See the compute stress/atom doc and compute

pressure doc pages for how LAMMPS computes

the pressure.

Steve

Let me restate what I just posted more accurately.

The formula is correct, but you have to be careful

about how you calculate it. In a periodic system,

you can't just use F dot r. It isn't translationally

invariant, e.g. if you shift the atoms wrt to the

box, you get a different answer.

On the citations page of the WWW site, see

the paper by A Thompson if you want details.

The compute stress/atom doc page tells

you how you can compare 2 different ways

of calculating the pressure within LAMMPS.
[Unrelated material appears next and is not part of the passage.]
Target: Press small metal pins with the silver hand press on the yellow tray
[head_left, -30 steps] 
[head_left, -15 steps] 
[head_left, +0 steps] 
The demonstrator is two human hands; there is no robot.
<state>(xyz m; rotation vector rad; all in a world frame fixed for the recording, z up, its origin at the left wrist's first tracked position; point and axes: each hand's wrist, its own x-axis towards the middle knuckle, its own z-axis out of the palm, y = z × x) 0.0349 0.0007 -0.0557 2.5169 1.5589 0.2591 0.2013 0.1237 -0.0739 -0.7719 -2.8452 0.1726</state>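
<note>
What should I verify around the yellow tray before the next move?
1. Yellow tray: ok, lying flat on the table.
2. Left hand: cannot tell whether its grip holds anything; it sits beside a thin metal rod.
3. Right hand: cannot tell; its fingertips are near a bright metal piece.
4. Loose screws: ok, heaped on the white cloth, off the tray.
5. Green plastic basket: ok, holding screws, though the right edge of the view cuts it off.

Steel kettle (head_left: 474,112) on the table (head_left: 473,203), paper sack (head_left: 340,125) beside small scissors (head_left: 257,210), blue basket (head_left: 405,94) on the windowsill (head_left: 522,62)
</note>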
They should agree for AIREBO and every

other potential.

Steve

Thank you very much for your explanation.

C.M.

Dear Dr. Plimpton,

In the compute stress/atom doc page it is said that "...F1 and F2 are the

forces on the 2 atoms resulting from the pairwise interaction". Then, to

calculate the stress using that formula, I need to know the force on each

atom due to each pairwise interaction they encounter. Then the pressure

cannot be calculated from only knowing the total force acting on each

atom. Is that correct?

Best regards.

C.M.

The issue is periodic boundary conditions. The forces you

need to calculate pressure may actually be on ghost atoms.

LAMMPS takes care of this, but by the time you dump forces

per atom to a dump file, it's too late. You don't know if the

forces were on the real atom or its ghost images.

Steve